List all lines of the data containing the word "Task".
┌────────
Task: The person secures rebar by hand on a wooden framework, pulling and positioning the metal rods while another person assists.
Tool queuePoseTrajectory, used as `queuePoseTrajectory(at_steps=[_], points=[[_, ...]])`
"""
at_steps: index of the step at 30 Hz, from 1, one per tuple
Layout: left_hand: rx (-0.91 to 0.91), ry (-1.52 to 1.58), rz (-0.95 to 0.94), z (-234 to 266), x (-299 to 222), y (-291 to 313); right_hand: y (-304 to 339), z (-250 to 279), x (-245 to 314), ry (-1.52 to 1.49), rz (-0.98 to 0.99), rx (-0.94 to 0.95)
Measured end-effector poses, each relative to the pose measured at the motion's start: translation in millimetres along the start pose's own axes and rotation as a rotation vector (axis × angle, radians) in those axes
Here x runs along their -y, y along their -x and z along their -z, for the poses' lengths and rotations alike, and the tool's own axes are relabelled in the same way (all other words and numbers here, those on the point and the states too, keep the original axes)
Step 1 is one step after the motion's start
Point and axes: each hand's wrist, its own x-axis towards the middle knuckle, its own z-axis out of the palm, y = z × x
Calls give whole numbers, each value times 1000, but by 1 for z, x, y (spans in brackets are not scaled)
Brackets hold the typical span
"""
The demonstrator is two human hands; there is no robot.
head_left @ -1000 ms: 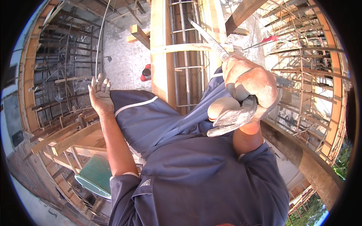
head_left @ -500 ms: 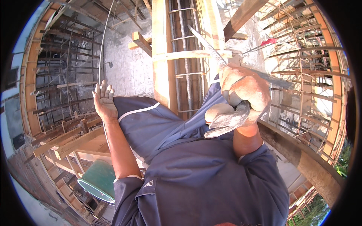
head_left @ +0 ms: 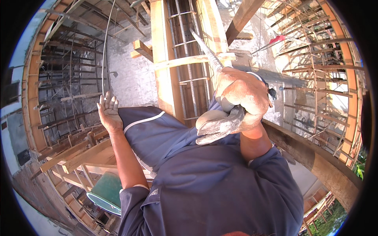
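Note:
My right hand [head_left: 242, 98] is closed round a grey, dusty crowbar [head_left: 206, 50]. Its split claw end juts out below my fist, toward my body. The shaft runs away from me, its far tip over the channel between the wooden boards [head_left: 162, 59]. Inside that channel lies a cage of ribbed steel bars [head_left: 189, 51] with cross ties. A wooden batten [head_left: 193, 61] bridges the boards, close beyond my right fist. My left hand [head_left: 109, 112] is open beside my knee, palm up and fingers stretched. A thin pale rod or cable [head_left: 104, 51] reaches its fingertips; contact is unclear.
Timber beams [head_left: 240, 23] and a thick plank [head_left: 315, 161] flank me on the right. A green bucket [head_left: 106, 190] sits at lower left by lumber. Bar grids stand on both sides. A red-ended stick [head_left: 275, 40] lies at far right.
My right fist and the crowbar have shifted left, and a small dark object shows beside that wrist. The whole view has moved slightly. My left hand stays open beside my knee.

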Motion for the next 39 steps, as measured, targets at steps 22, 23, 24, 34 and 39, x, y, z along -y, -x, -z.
queuePoseTrajectory(at_steps=[22,23,24,34,39], points=[[-3,44,-13,1,1,-1,-1,-3,0,-50,-15,2],[-4,41,-14,1,1,0,-1,-3,0,-59,-18,4],[-5,37,-15,1,1,0,0,-3,0,-62,-19,8],[1,47,-15,0,2,-1,4,-3,-2,-123,-42,-2],[14,49,-19,1,1,0,4,-1,-6,-155,-12,8]])
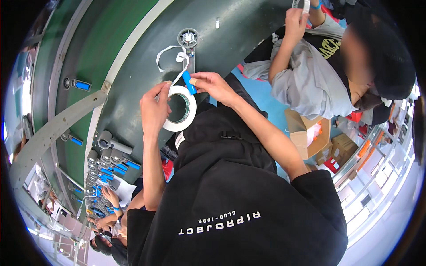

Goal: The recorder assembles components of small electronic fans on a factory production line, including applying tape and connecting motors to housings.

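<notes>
My right hand (215,87) pinches a blue cylinder (189,83), which looks like a battery cell, between thumb and fingers. My left hand (154,106) is closed on a roll of white tape (191,111) by its upper left rim, thumb and finger together. The cylinder's lower end overlaps the roll's rim. Beyond my hands, a loose white strip (160,62) curls over the dark table. A round grey part with a spoked hub (188,38) lies at the far side, joined to a narrow piece (191,56) with small components, partly covered by the strip.
A small white piece (217,24) lies on the dark table (128,66). Left of it runs a green conveyor (108,17), carrying a grey-and-blue unit (80,85). Many similar units (106,164) crowd the lower left, near other people's hands. A co-worker (306,66) sits right, above an open carton (306,133).
</notes>
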A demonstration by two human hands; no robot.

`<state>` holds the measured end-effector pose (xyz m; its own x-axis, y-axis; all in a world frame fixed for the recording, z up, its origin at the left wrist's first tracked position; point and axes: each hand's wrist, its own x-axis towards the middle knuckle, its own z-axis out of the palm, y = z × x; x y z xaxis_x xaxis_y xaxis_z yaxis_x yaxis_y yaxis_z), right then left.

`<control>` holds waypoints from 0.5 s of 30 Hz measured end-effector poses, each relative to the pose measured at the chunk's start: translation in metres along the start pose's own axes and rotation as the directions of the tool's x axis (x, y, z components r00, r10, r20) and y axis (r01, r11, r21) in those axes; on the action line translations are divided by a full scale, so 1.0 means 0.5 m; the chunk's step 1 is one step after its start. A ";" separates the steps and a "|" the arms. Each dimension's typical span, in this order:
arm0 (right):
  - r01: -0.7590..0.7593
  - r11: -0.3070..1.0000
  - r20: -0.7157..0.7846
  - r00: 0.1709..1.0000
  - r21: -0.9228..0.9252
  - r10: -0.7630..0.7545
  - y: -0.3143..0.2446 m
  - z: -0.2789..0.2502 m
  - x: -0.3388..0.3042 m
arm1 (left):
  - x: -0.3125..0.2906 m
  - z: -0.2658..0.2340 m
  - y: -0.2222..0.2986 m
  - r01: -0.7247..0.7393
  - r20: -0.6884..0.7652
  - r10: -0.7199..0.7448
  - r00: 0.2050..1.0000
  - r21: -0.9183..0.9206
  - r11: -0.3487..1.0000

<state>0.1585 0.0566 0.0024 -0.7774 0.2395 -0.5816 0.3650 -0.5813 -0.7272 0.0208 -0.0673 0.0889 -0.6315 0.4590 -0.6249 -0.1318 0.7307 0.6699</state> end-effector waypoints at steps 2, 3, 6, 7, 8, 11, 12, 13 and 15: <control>0.034 0.999 -0.017 0.999 0.012 -0.034 0.005 0.004 0.003 | -0.003 -0.001 0.003 -0.020 0.005 0.020 1.000 0.065 0.998; 0.034 0.999 -0.016 0.999 0.012 -0.034 0.006 0.007 0.004 | -0.003 0.000 0.001 -0.020 0.004 0.020 1.000 0.065 0.998; 0.047 0.997 -0.053 0.998 0.057 -0.044 0.010 0.017 0.007 | -0.004 0.002 -0.002 -0.032 -0.027 0.034 0.999 0.065 0.997; 0.073 0.997 -0.065 0.995 0.040 -0.070 0.014 0.018 0.009 | -0.005 0.000 0.001 -0.020 -0.043 0.023 0.999 0.062 0.998; 0.098 0.995 -0.077 0.992 0.021 -0.096 0.014 0.021 0.009 | -0.006 -0.001 0.002 -0.008 -0.057 0.012 0.998 0.059 0.998; 0.132 0.989 -0.116 0.983 -0.069 -0.139 0.014 0.027 0.009 | -0.006 -0.006 -0.005 -0.005 -0.043 0.005 0.999 0.010 1.000; 0.131 0.989 -0.117 0.983 -0.067 -0.139 0.016 0.026 0.011 | -0.005 -0.007 -0.008 -0.004 -0.042 0.005 0.999 0.012 1.000; 0.131 0.989 -0.113 0.984 -0.066 -0.137 0.020 0.024 0.013 | -0.003 -0.007 -0.010 -0.010 -0.034 0.010 0.999 0.011 1.000; 0.129 0.990 -0.109 0.985 -0.064 -0.135 0.020 0.023 0.013 | 0.000 -0.008 -0.015 -0.015 -0.025 0.015 1.000 0.011 1.000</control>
<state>0.1510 0.0434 -0.0047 -0.7592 0.3989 -0.5143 0.2941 -0.4946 -0.8178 0.0189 -0.0748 0.0857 -0.6523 0.4572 -0.6046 -0.1143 0.7292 0.6747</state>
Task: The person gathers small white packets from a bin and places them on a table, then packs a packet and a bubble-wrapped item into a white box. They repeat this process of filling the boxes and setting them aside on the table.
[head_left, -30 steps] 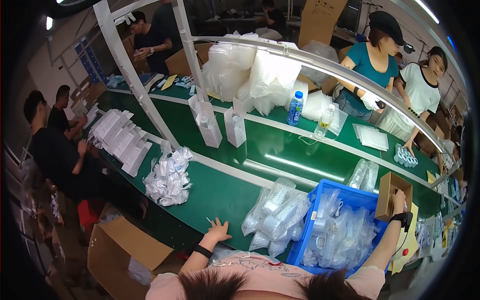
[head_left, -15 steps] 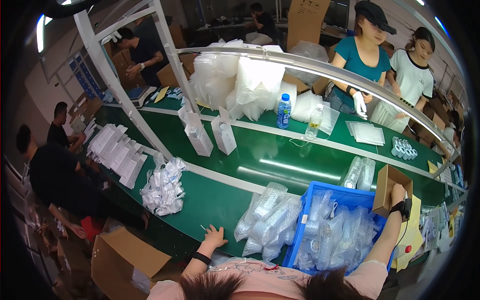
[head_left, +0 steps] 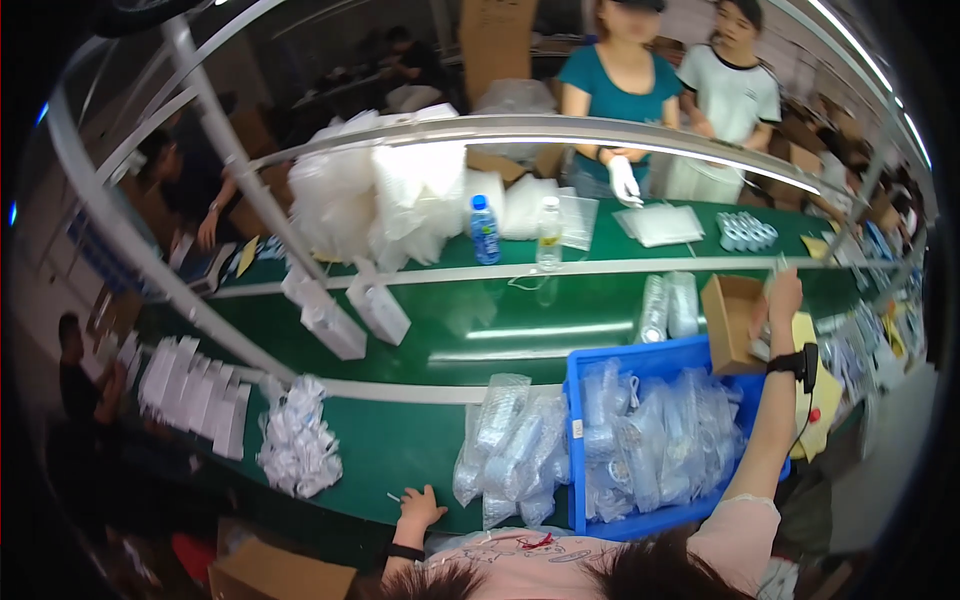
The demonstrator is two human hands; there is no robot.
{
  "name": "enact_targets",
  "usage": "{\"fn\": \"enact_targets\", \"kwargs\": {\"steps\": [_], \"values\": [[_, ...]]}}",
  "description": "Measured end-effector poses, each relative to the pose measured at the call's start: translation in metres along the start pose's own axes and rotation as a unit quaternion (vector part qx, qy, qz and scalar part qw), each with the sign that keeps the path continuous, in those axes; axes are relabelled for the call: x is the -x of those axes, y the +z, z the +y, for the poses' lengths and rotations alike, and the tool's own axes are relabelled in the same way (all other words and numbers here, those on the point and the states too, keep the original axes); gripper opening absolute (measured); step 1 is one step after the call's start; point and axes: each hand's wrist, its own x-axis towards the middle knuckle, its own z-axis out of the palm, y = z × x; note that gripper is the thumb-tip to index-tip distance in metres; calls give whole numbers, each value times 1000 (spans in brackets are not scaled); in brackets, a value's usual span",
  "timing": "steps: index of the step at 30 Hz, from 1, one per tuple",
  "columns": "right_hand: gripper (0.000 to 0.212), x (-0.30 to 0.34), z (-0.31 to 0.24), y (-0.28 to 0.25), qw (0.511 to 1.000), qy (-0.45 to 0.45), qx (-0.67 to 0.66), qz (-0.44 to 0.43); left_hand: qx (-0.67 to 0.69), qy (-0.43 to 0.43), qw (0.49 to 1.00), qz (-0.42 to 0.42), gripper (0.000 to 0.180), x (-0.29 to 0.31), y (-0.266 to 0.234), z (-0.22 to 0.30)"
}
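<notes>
Hands apart: our left hand (head_left: 420, 503) rests flat and empty beside the blue bin (head_left: 573, 420), our right hand (head_left: 783, 300) reaches past it to the cardboard box (head_left: 728, 322), grip unclear.

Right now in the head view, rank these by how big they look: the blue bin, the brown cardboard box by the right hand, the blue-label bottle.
1. Blue bin, clearly largest.
2. Cardboard box.
3. Blue-label bottle, smallest, though it stands farther from the camera, so its true size is unsure.
</notes>
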Motion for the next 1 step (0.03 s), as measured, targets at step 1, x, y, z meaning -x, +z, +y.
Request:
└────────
Exercise answer -
Task: The person secures rebar by hand on a wooden framework, pulling and positioning the metal rods while another person assists.
Task: The person gathers small white packets from a bin and places them on a table, then packs a packet and a bubble-wrapped item into a white box. They repeat this process of filling the boxes and setting them aside on the table.

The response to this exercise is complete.